À l’ASSE, on peut aimer ou détester le mot “projet”. Mais on ne peut pas le contourner. Depuis l’arrivée de Kilmer Sports comme unique actionnaire et la présidence confiée à Ivan Gazidis, le club a changé de cadre. Et quand le cadre change, les attentes aussi. Ce n’est plus seulement une question de recrutement ou de style de jeu. C’est une question de cohérence globale: qui décide, comment on arbitre, et surtout à quel moment on accepte de payer le prix de la transition.
Le discours officiel insiste sur la construction, sur la méthode, sur la volonté de bâtir dans la durée. C’est propre, c’est cadré, c’est même rassurant. Sauf que le football a cette manie agaçante de ne pas se laisser convaincre par les organigrammes. Le terrain, lui, ne lit pas les communiqués. Il enregistre. Et il sanctionne. Si l’ASSE doit encore traverser des saisons de rodage, la question devient vite: est-ce un rodage utile, ou un rodage qui coûte trop cher en points, en énergie et en confiance?
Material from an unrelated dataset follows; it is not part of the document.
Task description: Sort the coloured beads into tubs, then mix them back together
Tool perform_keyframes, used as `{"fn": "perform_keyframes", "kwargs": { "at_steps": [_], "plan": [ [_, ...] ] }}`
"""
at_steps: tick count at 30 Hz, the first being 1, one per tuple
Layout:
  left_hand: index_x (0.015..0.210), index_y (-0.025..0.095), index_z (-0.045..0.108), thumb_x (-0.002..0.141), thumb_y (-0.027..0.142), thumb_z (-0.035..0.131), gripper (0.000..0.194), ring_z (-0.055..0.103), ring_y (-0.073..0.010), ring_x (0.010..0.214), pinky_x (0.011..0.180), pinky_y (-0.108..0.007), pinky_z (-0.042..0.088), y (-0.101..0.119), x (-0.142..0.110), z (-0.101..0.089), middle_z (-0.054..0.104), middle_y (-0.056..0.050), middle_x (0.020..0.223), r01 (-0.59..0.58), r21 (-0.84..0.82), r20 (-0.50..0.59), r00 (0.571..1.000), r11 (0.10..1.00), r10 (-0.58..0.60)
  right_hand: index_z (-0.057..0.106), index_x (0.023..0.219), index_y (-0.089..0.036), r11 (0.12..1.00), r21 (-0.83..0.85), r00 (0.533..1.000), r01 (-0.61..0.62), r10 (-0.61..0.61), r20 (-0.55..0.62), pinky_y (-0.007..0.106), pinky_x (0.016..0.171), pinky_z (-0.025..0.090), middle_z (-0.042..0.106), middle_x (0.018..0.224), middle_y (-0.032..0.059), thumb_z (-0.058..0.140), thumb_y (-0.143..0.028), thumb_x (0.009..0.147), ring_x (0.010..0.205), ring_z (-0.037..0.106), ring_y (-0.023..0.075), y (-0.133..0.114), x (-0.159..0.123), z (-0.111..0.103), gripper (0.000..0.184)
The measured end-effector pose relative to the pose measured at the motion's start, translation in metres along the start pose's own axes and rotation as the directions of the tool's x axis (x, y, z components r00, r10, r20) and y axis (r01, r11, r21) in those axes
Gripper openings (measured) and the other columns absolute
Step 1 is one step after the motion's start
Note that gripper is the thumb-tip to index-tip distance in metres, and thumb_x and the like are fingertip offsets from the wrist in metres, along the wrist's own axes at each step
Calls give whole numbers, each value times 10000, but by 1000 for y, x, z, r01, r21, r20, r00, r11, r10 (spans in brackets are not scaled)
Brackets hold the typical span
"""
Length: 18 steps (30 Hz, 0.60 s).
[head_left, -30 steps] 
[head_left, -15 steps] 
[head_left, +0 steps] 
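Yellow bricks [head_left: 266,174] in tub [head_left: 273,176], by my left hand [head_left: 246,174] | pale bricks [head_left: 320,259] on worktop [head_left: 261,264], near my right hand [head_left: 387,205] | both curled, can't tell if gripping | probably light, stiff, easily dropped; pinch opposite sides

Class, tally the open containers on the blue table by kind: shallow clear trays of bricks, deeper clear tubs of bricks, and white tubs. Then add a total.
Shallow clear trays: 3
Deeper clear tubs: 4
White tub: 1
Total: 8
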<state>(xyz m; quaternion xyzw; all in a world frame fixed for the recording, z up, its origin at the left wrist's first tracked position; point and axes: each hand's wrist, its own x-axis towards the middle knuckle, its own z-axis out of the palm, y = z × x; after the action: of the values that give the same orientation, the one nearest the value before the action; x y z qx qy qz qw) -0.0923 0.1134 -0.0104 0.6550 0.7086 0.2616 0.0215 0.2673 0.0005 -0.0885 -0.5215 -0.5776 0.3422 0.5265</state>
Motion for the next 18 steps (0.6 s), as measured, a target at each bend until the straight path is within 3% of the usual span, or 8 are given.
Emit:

Dans ce contexte, la gouvernance n’est pas un décor. Elle devient un outil de survie. Parce qu’un club comme Saint-Étienne ne peut pas se permettre de multiplier les zones floues. Les choix doivent être assumés, les priorités doivent être lisibles, et les décisions doivent tenir compte d’une réalité simple: quand on descend, quand on remonte pas, quand le calendrier serre, les marges disparaissent. Et là, la “vision” doit se traduire en actes. Pas en promesses.
Ce qui rend la période actuelle intéressante, c’est qu’elle arrive au moment où l’on ne peut plus se contenter de dire “ça vient”. Les équipes se construisent, les effectifs se façonnent, les automatismes se testent. Et c’est précisément à ce moment-là que la gouvernance est jugée. Pas sur la qualité des intentions, mais sur la capacité à produire un résultat sportif cohérent avec la trajectoire annoncée.
Le point le plus délicat, c’est l’équilibre entre patience et exigence. L’ASSE a besoin d’un plan qui tienne sur la durée. Mais elle a aussi besoin de preuves immédiates, parce que la saison ne s’arrête pas pour laisser le temps aux projets de s’installer. Si la méthode est réelle, elle doit se voir dans la progression collective, dans la stabilité des choix, et dans la capacité à corriger vite quand ça déraille.
En clair: Kilmer et Gazidis ont posé un cadre. Maintenant, l’ASSE doit le remplir. Et le terrain, lui, ne négocie pas. Il tranche.